Além do diagnóstico e do tratamento na fase aguda é imprescindível não descurar a reabilitação. A reabilitação tem um papel preponderante a vários níveis: na recuperação funcional, cognitiva e psicossocial; na integração social; na melhoria da qualidade de vida; na manutenção da atividade profissional e no grau de dependência. As consequências do AVC podem ser diversas: dificuldade na mobilização de um membro, alteração de linguagem com dificuldade de expressão ou de compreensão, alteração da visão, alteração da deglutição, alteração do equilíbrio, alteração da sensibilidade, entre outras. Cerca de um terço dos sobreviventes de AVC podem ficar com défice cognitivo e muitos com dor crónica. É importante um plano de reabilitação adaptado às necessidades de cada doente.
Não menos importante é a prevenção. O AVC pode ser evitado em cerca de 80% dos casos. Temos de prevenir um primeiro evento, mas também evitar a recorrência. Apesar de alguns fatores não serem passiveis de intervenção como a genética, a idade ou o género, importa controlar a pressão arterial, tratar a diabetes e a dislipidemia; adotar uma alimentação adequada, pobre em gorduras e sal; praticar exercício físico regularmente; não fumar (fumar duplica o risco de ter um AVC), nem consumir bebidas alcoólicas, estas são formas de reduzir o risco de sofrer um AVC. Em muitos casos, a alteração dos hábitos do dia-a-dia não é suficiente, sendo obrigatório iniciar terapêutica farmacológica.
Sabemos que o peso do AVC irá aumentar nas próximas décadas devido ao aumento do número de pessoas com idade igual ou superior a 60 anos, que se prevê aumente 23% na Europa até 2030. Na tentativa de diminuir as consequências deste envelhecimento da população a sociedade europeia de AVC (ESO- European stroke organization) e a Stroke Alliance for Europe -SAFE, uma organização não governamental de doentes com AVC elaboraram, em conjunto, o Plano de ação para o AVC na Europa. Este Plano estabelece objetivos para cada um dos domínios de intervenção no AVC: prevenção primária, organização de cuidados no AVC, cuidados agudos no AVC, prevenção secundária, reabilitação, avaliação de resultados e vida pós-AVC. Foram definidos 4 objetivos para 2030:
- Reduzir em 10% o número absoluto de AVC na Europa.

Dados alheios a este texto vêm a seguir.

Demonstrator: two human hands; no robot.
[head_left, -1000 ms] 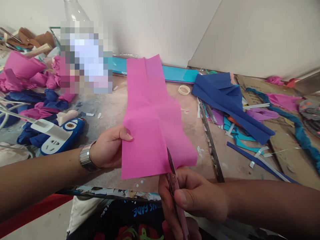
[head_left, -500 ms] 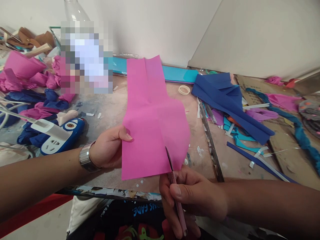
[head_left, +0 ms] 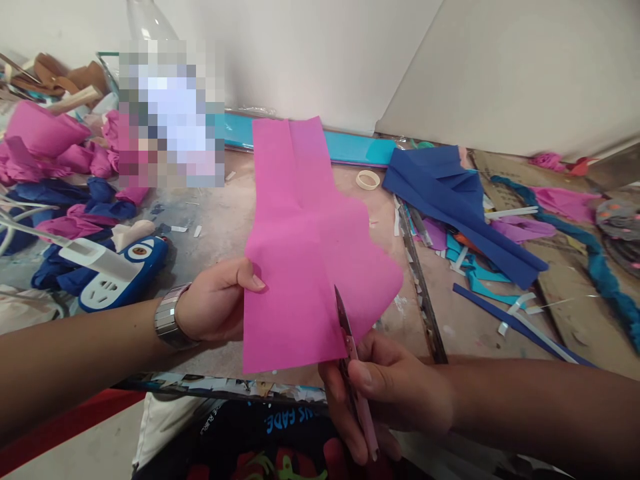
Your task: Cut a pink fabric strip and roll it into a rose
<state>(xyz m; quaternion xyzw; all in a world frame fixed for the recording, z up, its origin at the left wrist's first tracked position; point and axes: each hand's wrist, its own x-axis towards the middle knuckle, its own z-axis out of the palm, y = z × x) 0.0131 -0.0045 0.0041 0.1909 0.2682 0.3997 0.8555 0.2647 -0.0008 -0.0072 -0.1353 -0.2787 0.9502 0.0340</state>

- Tratar pelo menos 90% de todos os doentes que sofrerem um AVC na Europa numa unidade de AVC dedicada, como primeiro nível de cuidados.
- Ter planos nacionais para o AVC que abranjam toda a cadeia de cuidados, desde a prevenção primária até à vida pós-AVC.
- Implementar totalmente estratégias nacionais para intervenções multissetoriais de saúde pública para promover e facilitar um estilo de vida saudável e reduzir os fatores ambientais (incluindo a poluição atmosférica), socioeconómicos e educacionais que aumentam o risco de AVC.
No final de agosto de 2021 Portugal, na pessoa da Dra Graça Freitas, num conjunto de 55 países europeus, assinou o acordo em que se compromete a promover o desenvolvimento e a implementação de políticas públicas eficazes, integradas, sustentáveis e baseadas na evidência para a prevenção e tratamento do AVC na Europa, de modo a atingir os objetivos delineados.
Este compromisso abre o caminho para melhorar os cuidados prestados aos doentes com AVC em Portugal.